Introduction to public humanities

Introduction to Public Humanities  uses applied, experiential, and hands-on learning to challenge students’ understanding of the humanities. What are the humanities for? What can the humanities do? What is the role of the university in the creation of culturally valuable knowledge? How can humanities scholars on and off campus learn from each other’s methodologies, praxes, and genres of communication and knowledge sharing? How can undergraduates participate as humanities practitioners in the creation and transmission of culturally valuable scholarship? In this class, students will explore and reflect on these questions through direct, experience-based learning in one of two local bookstores.
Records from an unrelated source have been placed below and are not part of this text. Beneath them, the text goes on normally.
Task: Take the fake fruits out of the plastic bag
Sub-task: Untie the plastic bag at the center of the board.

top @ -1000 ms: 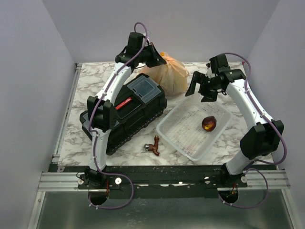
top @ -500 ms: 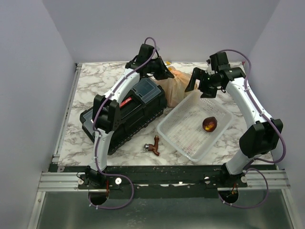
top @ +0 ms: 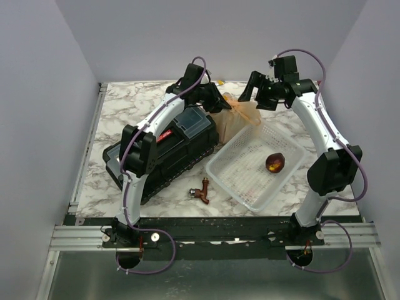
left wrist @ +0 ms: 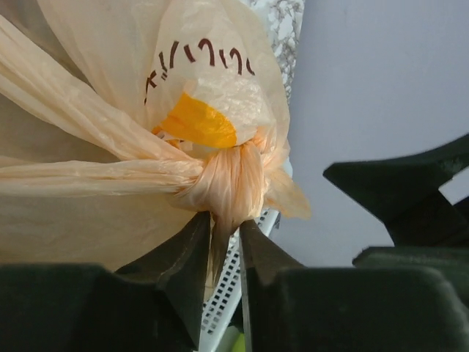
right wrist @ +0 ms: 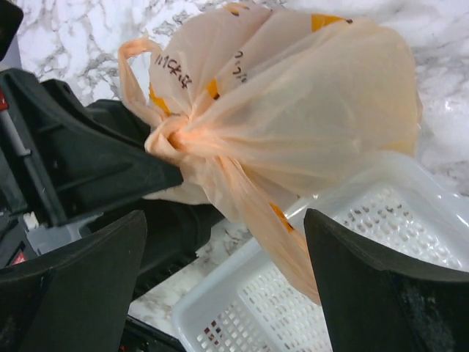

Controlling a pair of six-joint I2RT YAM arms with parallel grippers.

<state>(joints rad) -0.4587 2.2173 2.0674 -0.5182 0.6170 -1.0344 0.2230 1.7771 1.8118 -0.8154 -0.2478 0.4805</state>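
Note:
The plastic bag, thin tan film with yellow-orange print, is tied in a knot and hangs over the far corner of the white mesh basket. My left gripper is shut on the twisted plastic just below the knot, its fingers pinching the strip. To the right of the bag my right gripper stands wide open. In its wrist view the bag's hanging tail drops between the right gripper's fingers without touching them. The fake fruits are hidden inside the bag.
A maroon-brown glossy fruit lies in the basket. A black toolbox sits left of the basket, under my left arm. A small red-brown tap-like object lies in front of it on the marble table.
My left gripper has carried the bag right and down, from beside the toolbox to the basket's far corner. My right gripper has moved back and up to face the bag.

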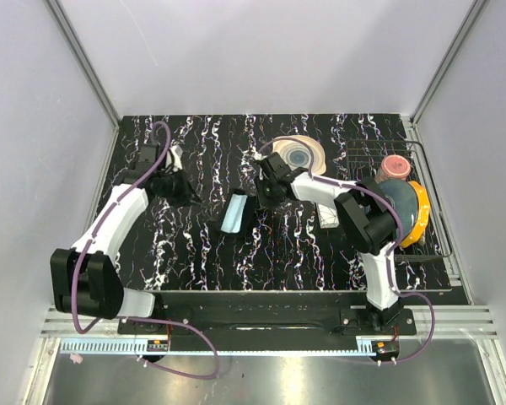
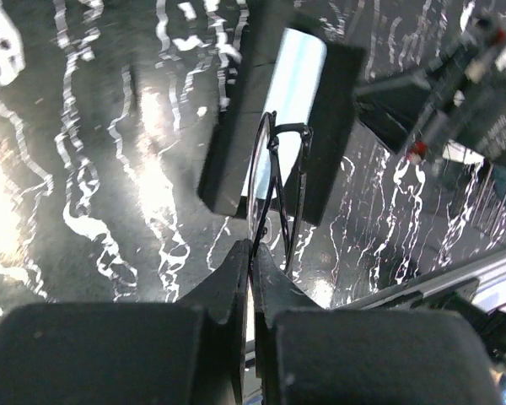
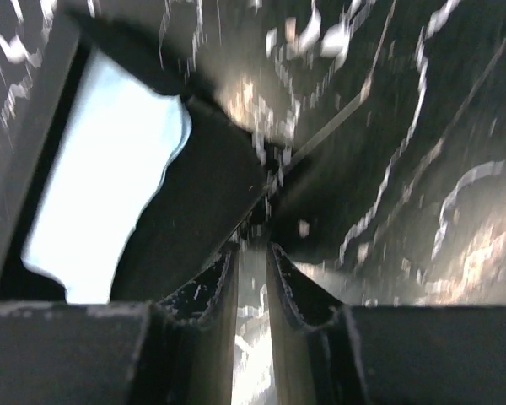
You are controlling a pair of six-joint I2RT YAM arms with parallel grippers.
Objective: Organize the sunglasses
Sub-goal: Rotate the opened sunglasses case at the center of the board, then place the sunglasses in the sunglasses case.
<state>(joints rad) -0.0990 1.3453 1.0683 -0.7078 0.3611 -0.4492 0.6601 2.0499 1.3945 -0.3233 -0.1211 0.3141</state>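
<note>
From above, I saw the left gripper [image 1: 179, 187] left of the open black case [image 1: 236, 215] and the right gripper [image 1: 266, 190] just beside it. My left wrist view showed jaws pinched shut on the thin arm of the sunglasses [image 2: 274, 181], frames hanging before the case. The right wrist view was blurred: jaws narrow at the case's edge, grip unclear to me.

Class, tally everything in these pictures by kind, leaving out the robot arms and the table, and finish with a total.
Thin-framed sunglasses: 1
Open black rectangular case with pale blue lining: 1
White box, partly under an arm: 1
Black wire rack: 1
Round dishes: 4 (cream plate, pink bowl, grey-blue plate, yellow plate)
Total: 8
</note>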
Public Humanities is an interdisciplinary approach to humanistic scholarship that combines reflection on the history of the humanities, critical university studies, and the practice of community-engaged research and scholarship. Students in this class gain handson experience by serving as public humanities practitioners in the context of independent bookstores in Atlanta, GA. Based on students’ interests, majors, and skillsets, the class will be divided into two groups that work on projects with Charis Books, the Southeast’s oldest queer-feminist bookstore, or Little Shop of Stories, a multicultural children’s bookstore in Decatur. Community partners  from Charis Books and Little Shop of Stories will collaborate with and supervise students on projects relevant to their current community-based initiatives for social change.